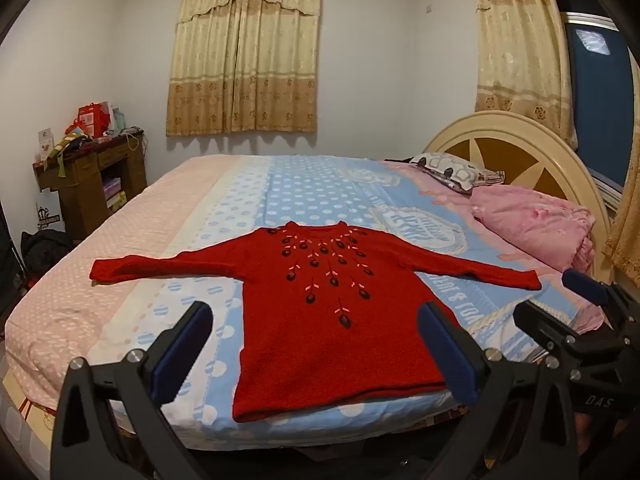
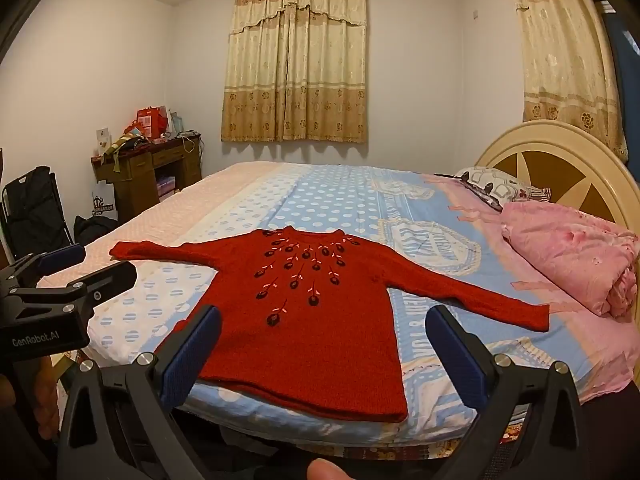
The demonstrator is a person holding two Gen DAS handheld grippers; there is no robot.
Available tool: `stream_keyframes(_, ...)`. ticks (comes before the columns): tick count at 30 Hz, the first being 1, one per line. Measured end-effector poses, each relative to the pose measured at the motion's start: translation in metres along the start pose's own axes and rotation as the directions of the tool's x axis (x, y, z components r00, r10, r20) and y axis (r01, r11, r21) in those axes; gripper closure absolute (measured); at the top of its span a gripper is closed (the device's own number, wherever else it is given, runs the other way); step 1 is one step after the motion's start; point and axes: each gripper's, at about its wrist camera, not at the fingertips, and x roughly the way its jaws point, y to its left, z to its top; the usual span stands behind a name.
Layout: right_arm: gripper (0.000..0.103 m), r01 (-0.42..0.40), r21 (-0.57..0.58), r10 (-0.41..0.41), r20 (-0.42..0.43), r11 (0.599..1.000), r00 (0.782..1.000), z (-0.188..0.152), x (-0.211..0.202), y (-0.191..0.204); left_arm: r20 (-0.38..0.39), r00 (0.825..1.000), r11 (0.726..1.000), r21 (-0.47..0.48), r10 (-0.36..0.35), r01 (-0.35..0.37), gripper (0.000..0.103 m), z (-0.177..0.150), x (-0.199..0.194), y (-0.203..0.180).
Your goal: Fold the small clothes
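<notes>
Now, left wrist view: our left gripper (image 1: 316,350) has jaws wide apart, nothing btwn them; red sweater (image 1: 320,320) lies flat at frame centre on the bed (image 1: 320,184). Right wrist view: right gripper (image 2: 324,354) likewise spread, empty, sweater centre-frame w/ sleeves out.

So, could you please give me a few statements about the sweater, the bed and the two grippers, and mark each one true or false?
1. The red sweater lies flat on the bed with both sleeves spread out. True.
2. The left gripper is clamped on the sweater's hem. False: its jaws stand wide open, holding nothing.
3. The right gripper is open and holds nothing. True.
4. The sweater is already folded in half. False: it is fully unfolded, front side up.
5. A pink folded quilt sits near the headboard. True.
</notes>
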Motion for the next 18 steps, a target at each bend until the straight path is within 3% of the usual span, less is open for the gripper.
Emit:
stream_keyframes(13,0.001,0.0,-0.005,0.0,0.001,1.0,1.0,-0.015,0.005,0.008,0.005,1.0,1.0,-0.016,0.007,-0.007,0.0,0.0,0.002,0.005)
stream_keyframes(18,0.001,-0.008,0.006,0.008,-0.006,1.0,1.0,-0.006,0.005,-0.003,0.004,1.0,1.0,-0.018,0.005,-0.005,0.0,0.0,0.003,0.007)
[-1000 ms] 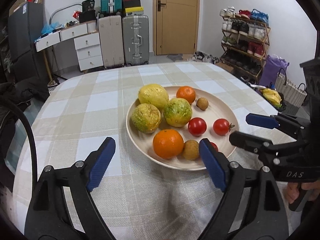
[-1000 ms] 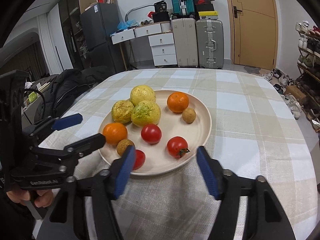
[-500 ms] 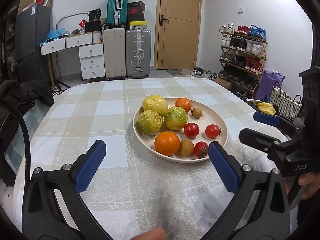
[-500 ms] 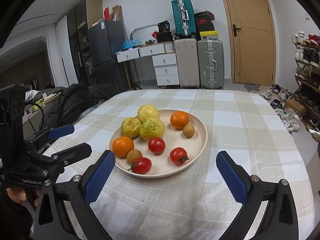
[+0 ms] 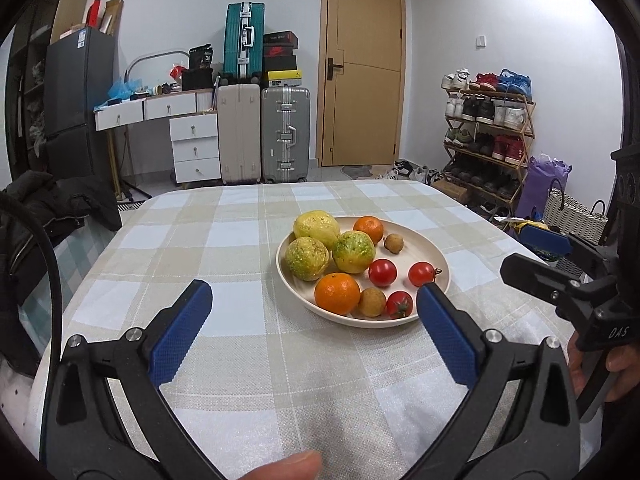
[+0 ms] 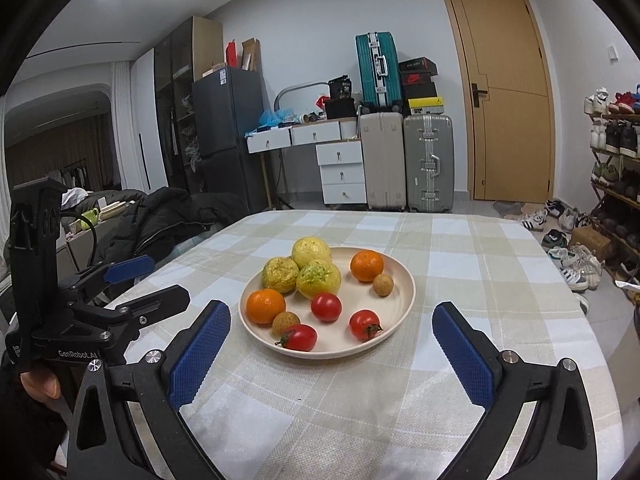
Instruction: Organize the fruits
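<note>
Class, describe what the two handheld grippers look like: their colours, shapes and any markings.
Both are black frames with two angled fingers carrying textured blue pads. The left gripper has silver bolts and a black cable; its body reads "GenRobot.AI". The right gripper shows "DAS".

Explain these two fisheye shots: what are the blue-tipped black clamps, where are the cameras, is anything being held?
No robot here: a person holds one hand-held gripping tool in each hand. Each picture comes from a camera mounted on one tool, looking forward along its two blue-padded fingers.

In the left wrist view, the left tool fills the foreground and the right tool shows at the right edge. In the right wrist view, the right tool is in front and the left tool is at the left.

On the checked beige-and-white tablecloth sits a round cream plate with three yellow-green fruits, two oranges, three red tomatoes and two small brown fruits.

Both tools have just been opening; they stand wide and hold nothing.
</note>
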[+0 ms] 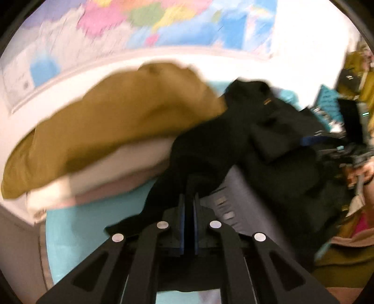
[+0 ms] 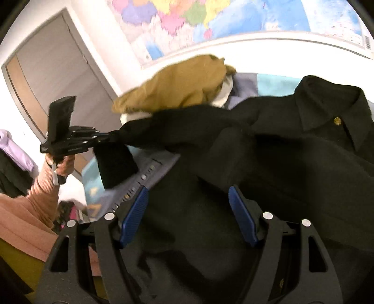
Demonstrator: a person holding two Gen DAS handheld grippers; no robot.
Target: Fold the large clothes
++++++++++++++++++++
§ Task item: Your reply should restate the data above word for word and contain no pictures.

§ Response to this exercise:
The demonstrator is a person holding two Gen DAS handheld grippers; there is no robot.
Available tool: `stream_keyframes(_, ...)`. ticks (comes before the columns): tick count at 30 Hz, the first being 1, one per line. Measured end-effector poses, each relative to the pose measured at the motion's start: translation in metres along the start pose's own axes and rotation as the directions of the tool's x axis (x, y, z components r00, r10, r20) and y axis (r01, r11, r21) in those axes; gripper closure absolute (measured); at the top of its span a gripper is closed (the device's own number, wherever else it is given, runs the other way); step 1 is one step after the motion's start; point and axes: each gripper's, at about its wrist camera, not at the fingertips, and x roughly the way its jaws point, y to its left, z to its top; the usual span stands behind a name.
Layout: right_arm: gripper (0.000..0.103 m), r01 (-0.42..0.40), r21 (-0.57..0.58), r10 (-0.41..0.41), r20 (-0.42..0.43), r11 (0.599..1.000), r00 (0.782..1.000), z (-0.188..0.152), x (-0.211..0.202), y (-0.191..0.204); left_arm: r20 (-0.38..0.39), r00 (0.825..1.000), r11 (0.726..1.000), r21 (-0.47..0.48), r10 (-0.36..0.35), r01 (-0.35..0.37), gripper (0.000..0.103 m), z (-0.177..0.150), x (-0.199..0.194), y (-0.203..0.180).
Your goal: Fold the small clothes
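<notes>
Now, left wrist view: our left gripper (image 1: 316,350) has jaws wide apart, nothing btwn them; red sweater (image 1: 320,320) lies flat at frame centre on the bed (image 1: 320,184). Right wrist view: right gripper (image 2: 324,354) likewise spread, empty, sweater centre-frame w/ sleeves out.

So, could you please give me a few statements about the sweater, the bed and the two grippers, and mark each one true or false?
1. The red sweater lies flat on the bed with both sleeves spread out. True.
2. The left gripper is clamped on the sweater's hem. False: its jaws stand wide open, holding nothing.
3. The right gripper is open and holds nothing. True.
4. The sweater is already folded in half. False: it is fully unfolded, front side up.
5. A pink folded quilt sits near the headboard. True.
</notes>
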Motion for the next 18 steps, a target at each bend until the straight path is within 3% of the usual span, less is open for the gripper.
Emit:
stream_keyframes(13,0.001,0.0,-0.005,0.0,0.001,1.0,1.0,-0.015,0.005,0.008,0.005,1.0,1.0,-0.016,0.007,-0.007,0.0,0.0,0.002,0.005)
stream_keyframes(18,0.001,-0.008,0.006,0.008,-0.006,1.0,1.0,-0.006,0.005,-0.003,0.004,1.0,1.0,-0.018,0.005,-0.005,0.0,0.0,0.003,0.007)
[-1000 ms] 
[-1000 ms] 
[-500 ms] 
[-500 ms] 
[+0 ms] 
[+0 ms] 
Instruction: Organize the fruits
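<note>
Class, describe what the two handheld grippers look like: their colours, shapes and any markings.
Both are black frames with two angled fingers carrying textured blue pads. The left gripper has silver bolts and a black cable; its body reads "GenRobot.AI". The right gripper shows "DAS".

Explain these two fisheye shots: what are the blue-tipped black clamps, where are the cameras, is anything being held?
No robot here: a person holds one hand-held gripping tool in each hand. Each picture comes from a camera mounted on one tool, looking forward along its two blue-padded fingers.

In the left wrist view, the left tool fills the foreground and the right tool shows at the right edge. In the right wrist view, the right tool is in front and the left tool is at the left.

On the checked beige-and-white tablecloth sits a round cream plate with three yellow-green fruits, two oranges, three red tomatoes and two small brown fruits.

Both tools have just been opening; they stand wide and hold nothing.
</note>
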[+0 ms] 
[+0 ms] 
Demonstrator: a person holding two Gen DAS handheld grippers; no robot.
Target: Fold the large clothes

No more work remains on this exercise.